Anybody out there?
In The Three-Body Problem, China’s best known sci-fi novel, a gigantic radio helps a scientist to contact an alien civilisation. Sadly, the little green men are set on our destruction. But the story hasn’t stopped the Chinese government constructing what will become the world’s largest radio telescope, occupying an area the size of 30 football pitches, in the mountains of southwestern Guizhou province.
A further take on its scale: one of the scientists at the project has claimed (unexpectedly descriptively) that if the telescope was filled with wine, each of the world’s 7 billion inhabitants could fill five bottles from it.
The 500-metre Aperture Spherical Radio Telescope (known as FAST) began construction in 2011 and is due for completion by the end of this year, at which point it will surpass a a similar telescope in Puerto Rico in size and scope.
It will be used to reflect radio signals from distant parts of the universe towards a 30-tonne retina primed to receive them, the China Daily reports.

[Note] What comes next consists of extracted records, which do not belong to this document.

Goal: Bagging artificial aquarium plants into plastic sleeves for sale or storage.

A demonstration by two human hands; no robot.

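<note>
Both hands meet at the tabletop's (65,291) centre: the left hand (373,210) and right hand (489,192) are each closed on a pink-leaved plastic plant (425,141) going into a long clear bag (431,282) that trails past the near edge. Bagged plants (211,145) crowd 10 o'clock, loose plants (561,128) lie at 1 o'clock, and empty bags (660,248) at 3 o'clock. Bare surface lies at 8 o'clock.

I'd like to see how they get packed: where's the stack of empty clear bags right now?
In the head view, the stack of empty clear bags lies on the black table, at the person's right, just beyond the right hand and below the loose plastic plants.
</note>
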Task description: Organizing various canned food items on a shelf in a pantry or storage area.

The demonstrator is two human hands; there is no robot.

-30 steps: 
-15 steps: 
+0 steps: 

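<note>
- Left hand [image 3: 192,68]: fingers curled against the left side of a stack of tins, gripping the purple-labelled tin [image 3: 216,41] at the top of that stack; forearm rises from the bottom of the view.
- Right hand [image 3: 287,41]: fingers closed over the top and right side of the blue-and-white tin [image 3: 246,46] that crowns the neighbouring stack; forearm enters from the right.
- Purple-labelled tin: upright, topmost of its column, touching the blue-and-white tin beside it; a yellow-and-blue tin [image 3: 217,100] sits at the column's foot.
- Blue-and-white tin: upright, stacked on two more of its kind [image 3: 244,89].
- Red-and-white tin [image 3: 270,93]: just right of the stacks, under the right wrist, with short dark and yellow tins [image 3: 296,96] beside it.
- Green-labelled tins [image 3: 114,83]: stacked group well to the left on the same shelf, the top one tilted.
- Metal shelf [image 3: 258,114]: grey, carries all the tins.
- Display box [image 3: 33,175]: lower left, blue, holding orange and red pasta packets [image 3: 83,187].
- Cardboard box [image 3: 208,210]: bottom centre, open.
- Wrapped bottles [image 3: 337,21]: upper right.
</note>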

The project has attracted the attention of the international media following a report by Xinhua that more than 9,000 people within a 5km radius of the telescope are to be relocated.
Nan Rendong, chief scientist at the FAST project, explains: “A radio telescope is like a sensitive ear, listening to meaningful radio messages from white noise in the universe. It is like identifying the sound of cicadas in a thunderstorm.”

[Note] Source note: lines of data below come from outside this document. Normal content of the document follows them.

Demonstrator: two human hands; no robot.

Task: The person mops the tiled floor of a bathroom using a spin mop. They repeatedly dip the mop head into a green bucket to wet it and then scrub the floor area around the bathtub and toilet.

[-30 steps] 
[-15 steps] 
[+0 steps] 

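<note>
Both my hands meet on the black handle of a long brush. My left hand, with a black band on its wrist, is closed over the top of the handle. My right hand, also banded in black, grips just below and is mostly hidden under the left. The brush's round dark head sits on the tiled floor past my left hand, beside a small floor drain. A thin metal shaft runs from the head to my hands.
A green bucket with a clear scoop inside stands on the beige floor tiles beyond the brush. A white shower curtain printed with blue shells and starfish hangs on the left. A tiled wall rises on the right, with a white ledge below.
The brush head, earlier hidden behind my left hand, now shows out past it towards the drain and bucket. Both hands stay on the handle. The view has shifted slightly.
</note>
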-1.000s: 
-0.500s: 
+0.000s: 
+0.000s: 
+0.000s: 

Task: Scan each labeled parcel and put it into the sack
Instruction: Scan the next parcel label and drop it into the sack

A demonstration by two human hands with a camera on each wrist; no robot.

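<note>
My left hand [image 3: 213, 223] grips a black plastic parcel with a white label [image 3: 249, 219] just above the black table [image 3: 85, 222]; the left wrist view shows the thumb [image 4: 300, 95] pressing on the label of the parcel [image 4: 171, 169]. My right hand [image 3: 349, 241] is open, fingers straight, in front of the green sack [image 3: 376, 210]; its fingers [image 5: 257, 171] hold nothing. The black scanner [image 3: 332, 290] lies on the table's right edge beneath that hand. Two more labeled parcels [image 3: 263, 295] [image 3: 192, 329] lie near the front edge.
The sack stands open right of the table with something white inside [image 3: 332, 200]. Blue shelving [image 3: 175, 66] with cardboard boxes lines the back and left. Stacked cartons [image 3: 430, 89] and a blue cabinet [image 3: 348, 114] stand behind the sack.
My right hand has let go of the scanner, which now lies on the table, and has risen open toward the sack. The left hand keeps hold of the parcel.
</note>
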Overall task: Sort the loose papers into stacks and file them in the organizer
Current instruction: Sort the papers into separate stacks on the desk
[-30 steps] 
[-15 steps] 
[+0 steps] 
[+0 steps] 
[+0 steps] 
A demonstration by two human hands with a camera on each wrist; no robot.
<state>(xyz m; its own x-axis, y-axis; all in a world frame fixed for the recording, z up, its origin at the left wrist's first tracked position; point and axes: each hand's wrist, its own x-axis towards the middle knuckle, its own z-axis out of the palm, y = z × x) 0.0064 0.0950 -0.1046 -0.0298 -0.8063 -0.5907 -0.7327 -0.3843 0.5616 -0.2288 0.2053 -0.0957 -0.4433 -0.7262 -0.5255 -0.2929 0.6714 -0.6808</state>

The residents are being resettled to reduce some of that white noise, or to create “a sound electromagnetic environment”, as a Guizhou official put it.
(The area’s porous rock is said to drain rainwater quickly, while the telescope’s distance from nearby towns ensures “radio silence”.)
The villagers are being offered compensation of Rmb12,000 (about $1800) and it is the payments that have stirred the majority of comment in the media, with the suggestion that the lowly payouts show that the government values its search for aliens beyond the more pressing realities of life on earth.
Ultimately, FAST could prove a boon for impoversished Guizhou province. The Financial Times reports that an astronomy-oriented theme park is being planned nearby, and plans for the development of a local highway have been brought forward by five years, which will help bring tourism to the area.
A commentator on Bloomberg has also pointed out that the telescope will draw more scientists to the area. As regular WiC readers will know, sea turtles (a slang term for Chinese nationals returning from study or work overseas) are prized as playing an important role in the country’s economic future. The FAST project should provide more impetus for foreign-educated scientists to come home, the local media hopes.
FAST isn’t the only scientific facility that the Chinese are building: construction of a particle accelerator will commence in 2020, designed to be twice the size of the Large Hadron Collider in Cern.
Although the state media has talked excitedly about the project’s search for alien life, the telescope’s main work will be more mundane, gathering data on a wide range of phenomena in space, including black holes and quasars.